(9th December 1822.)
He was disheartened by the depraved condition of Roman literature. Everywhere he saw merit disregarded or trodden under foot. The city was full of professional poets and poetesses, and literary cliques formed for the purpose of the self-laudation of their members. Illustrious names of the past were insulted by the pseudo-great men of the day, whose fame was founded on writings of the most contemptible nature. These circumstances made Leopardi confess, in a letter to his brother, that had he not
"the harbour of posterity, and the conviction that in time all would take its proper place (illusory hope, but the only, and most necessary one for the true scholar),"
(16th December 1822.)
he would abandon literature once for all. But it was only during moments of depression that such words as these escaped him. He loved study for its own sake; fame was, after all, but a secondary consideration. Nor were men of genuine worth entirely wanting in Rome. Niebuhr, then Prussian ambassador at the Papal Court, Reinhold, the Dutch ambassador, Mai, subsequently a cardinal, were noble exceptions to the general inferiority. By them Leopardi was highly esteemed. Niebuhr especially was profoundly struck with his genius. "I have at last seen a modern Italian worthy of the old Italians and the ancient Romans," was his remark to De Bunsen after his first interview with the young scholar. Both he and De Bunsen became firm friends with Leopardi.

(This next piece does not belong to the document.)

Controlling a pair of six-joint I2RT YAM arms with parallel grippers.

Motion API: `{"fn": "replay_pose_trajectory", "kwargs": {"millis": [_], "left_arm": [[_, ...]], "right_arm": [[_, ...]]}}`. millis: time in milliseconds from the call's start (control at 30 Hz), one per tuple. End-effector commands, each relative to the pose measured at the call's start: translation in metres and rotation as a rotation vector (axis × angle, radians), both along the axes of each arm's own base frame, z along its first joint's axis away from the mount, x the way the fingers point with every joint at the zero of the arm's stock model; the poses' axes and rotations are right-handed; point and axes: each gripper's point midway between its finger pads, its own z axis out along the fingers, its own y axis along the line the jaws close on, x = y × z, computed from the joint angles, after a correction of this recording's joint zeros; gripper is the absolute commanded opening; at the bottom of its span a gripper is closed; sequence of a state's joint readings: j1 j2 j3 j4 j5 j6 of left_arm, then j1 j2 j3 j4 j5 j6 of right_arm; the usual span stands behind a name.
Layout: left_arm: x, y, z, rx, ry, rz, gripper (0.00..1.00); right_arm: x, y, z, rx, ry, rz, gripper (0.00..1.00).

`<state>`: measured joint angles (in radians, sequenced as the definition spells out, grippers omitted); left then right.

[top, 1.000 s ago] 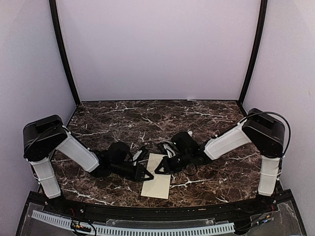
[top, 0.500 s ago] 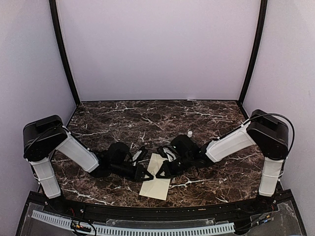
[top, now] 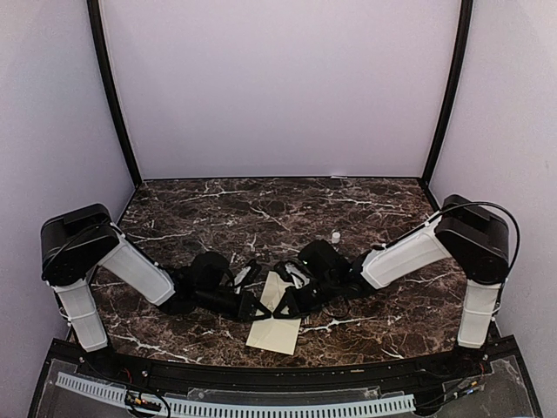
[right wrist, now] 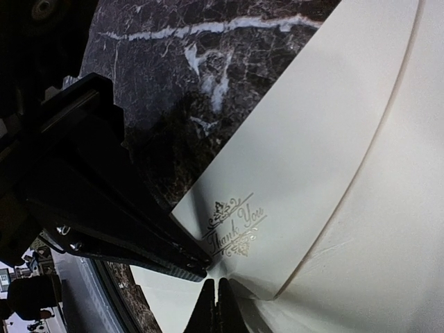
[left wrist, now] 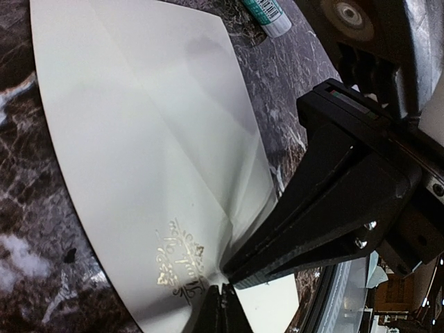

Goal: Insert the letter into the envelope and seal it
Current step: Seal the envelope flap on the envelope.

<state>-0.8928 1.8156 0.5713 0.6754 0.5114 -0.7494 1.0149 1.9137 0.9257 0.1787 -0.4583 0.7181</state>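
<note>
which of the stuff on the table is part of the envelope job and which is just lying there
Part of the job: envelope, flap folded over; left gripper and right gripper, both shut, tips at the flap's point. The letter is not visible.
Lying about: small teal-and-white tube, apart from the envelope on the marble table.

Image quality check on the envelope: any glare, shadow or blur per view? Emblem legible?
Top external: light soft and even, envelope small in frame. Left wrist: envelope bright, a soft grey shadow near its far end, emblem glints gold, lettering hard to read. Right wrist: emblem sharp, reads "Thank You", no blown-out glare.
</note>
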Motion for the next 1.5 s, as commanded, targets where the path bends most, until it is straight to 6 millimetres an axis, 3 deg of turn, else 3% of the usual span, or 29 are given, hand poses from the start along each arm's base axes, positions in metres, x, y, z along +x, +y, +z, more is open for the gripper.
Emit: {"fn": "replay_pose_trajectory", "kwargs": {"millis": [0,167,300,500,967,1267,1467], "left_arm": [[-0.010,0.017,-0.018,0.080,0.045,0.011,0.00],[-0.012,0.019,-0.019,0.080,0.046,0.013,0.00],[-0.014,0.020,-0.019,0.080,0.049,0.009,0.00],[-0.016,0.022,-0.020,0.084,0.054,0.002,0.00],[-0.017,0.022,-0.022,0.088,0.056,-0.002,0.00],[-0.017,0.022,-0.022,0.087,0.062,-0.004,0.00],[-0.016,0.021,-0.022,0.085,0.058,-0.006,0.00]], "right_arm": [[-0.005,0.009,0.000,0.013,0.023,0.014,0.00],[0.000,0.010,-0.006,-0.012,0.028,-0.001,0.00],[0.007,0.001,-0.018,-0.074,0.016,-0.030,0.00],[0.026,-0.012,-0.022,-0.123,-0.024,-0.078,0.00],[0.061,-0.007,-0.025,-0.110,-0.042,-0.113,0.00],[0.074,-0.011,-0.024,-0.097,-0.050,-0.151,0.00],[0.069,-0.004,-0.023,-0.085,-0.047,-0.112,0.00]]}}
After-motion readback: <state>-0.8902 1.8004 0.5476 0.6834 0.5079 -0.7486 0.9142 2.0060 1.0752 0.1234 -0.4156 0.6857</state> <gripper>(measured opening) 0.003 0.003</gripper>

They endeavoured their utmost to procure for him some official appointment from Cardinal Consalvi, then Secretary of State, and his successor; but owing to the intrigues, prejudices, and disturbances of the Papal Court they were unable to effect anything on his behalf. It was an unfulfilled intention of De Bunsen's, later in life, to write a memoir of Leopardi, for whom he always felt the highest esteem and admiration.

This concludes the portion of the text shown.